## Task details
From the material below, pull each line containing the string "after".

## Source material
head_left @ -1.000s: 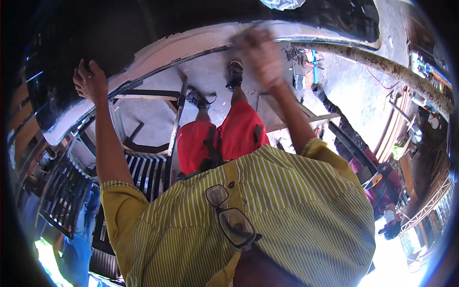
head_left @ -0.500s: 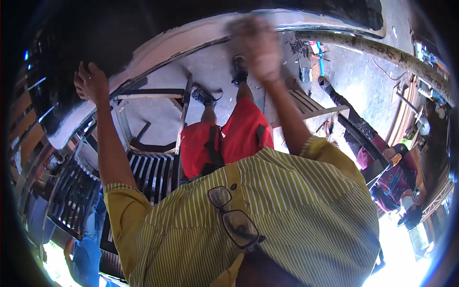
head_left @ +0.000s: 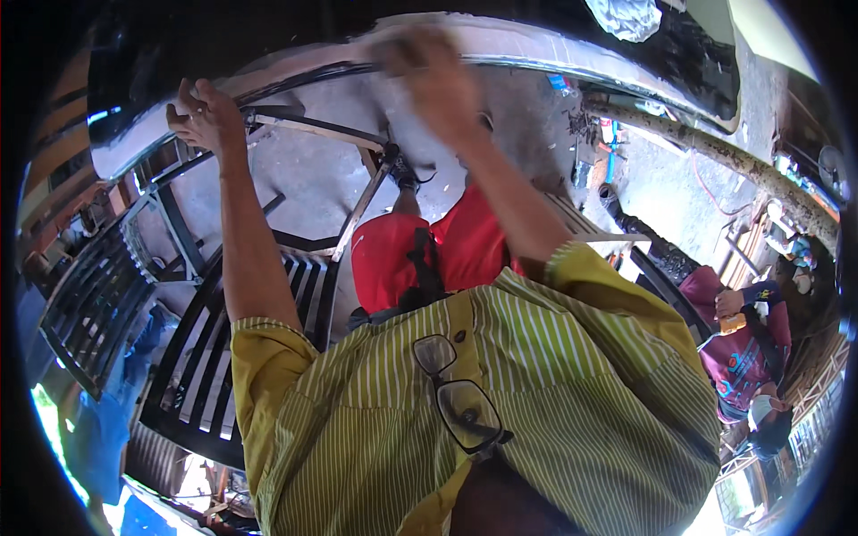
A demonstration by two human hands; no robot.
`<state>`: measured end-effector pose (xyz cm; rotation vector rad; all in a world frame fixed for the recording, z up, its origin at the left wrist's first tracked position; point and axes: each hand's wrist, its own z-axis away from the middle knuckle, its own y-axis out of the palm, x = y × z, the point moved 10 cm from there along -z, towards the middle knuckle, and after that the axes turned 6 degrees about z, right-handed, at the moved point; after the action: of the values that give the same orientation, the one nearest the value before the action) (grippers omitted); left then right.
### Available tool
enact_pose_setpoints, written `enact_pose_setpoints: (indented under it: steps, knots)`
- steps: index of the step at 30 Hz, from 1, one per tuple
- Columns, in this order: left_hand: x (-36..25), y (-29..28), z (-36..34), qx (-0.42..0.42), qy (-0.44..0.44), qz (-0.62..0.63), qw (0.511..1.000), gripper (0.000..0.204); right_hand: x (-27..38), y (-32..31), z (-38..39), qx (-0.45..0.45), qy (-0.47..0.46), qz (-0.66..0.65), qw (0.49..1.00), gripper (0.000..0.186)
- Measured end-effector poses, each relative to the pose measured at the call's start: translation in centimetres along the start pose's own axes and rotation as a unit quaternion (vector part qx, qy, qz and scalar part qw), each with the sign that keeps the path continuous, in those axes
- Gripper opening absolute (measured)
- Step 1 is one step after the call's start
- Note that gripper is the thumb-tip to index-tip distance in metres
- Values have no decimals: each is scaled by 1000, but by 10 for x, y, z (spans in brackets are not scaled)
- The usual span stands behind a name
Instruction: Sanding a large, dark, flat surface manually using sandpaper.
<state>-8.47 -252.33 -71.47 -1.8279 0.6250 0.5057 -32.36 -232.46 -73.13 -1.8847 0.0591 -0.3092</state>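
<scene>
A large glossy black panel (head_left: 295, 31) with a curved edge fills the top of the view, and a pale, greyish-pink strip (head_left: 536, 45) runs along that edge. My left hand (head_left: 207, 116) rests on the panel's left part by the strip, its fingers spread and nothing held. Farther right, my right hand (head_left: 440, 89) is over the strip, smeared by motion. Its fingers are closed on a small dark block (head_left: 399, 52), pressed to or just above the surface; the block's kind is too blurred to tell.
Black slatted chairs (head_left: 201, 357) stand at lower left. A crumpled white wad (head_left: 626, 18) lies on the panel at upper right, near a long pole (head_left: 715, 147). Another person (head_left: 737, 348) sits at the right, holding an orange-brown thing. Tools lie on the concrete floor (head_left: 509, 116).
My right hand has moved left along the pale strip with the dark block. The view has shifted, bringing the white wad into sight. My left hand stays on the panel.
</scene>
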Motion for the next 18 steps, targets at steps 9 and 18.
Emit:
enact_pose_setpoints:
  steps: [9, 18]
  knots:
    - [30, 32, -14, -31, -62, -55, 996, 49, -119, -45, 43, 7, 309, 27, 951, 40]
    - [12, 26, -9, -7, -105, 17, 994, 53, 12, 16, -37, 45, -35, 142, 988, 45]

## Worked solution
`<state>`: measured end-effector pose (xyz cm; rotation vector rad; all in a world frame fixed for the recording, z up, its origin at the left wrist's first tracked position; point and axes: each hand's wrist, its own z-axis away from the middle knuckle, its own y-axis out of the palm, x = y × z, the point moved 10 cm from there along -z, towards the middle knuckle, and after that the axes turned 6 degrees about z, right-handed, at the moved point; after the action: of the values that give the same orientation, the one nearest the value before the action) (grippers omitted); left then right.
- Step 1 is one step after the call's start

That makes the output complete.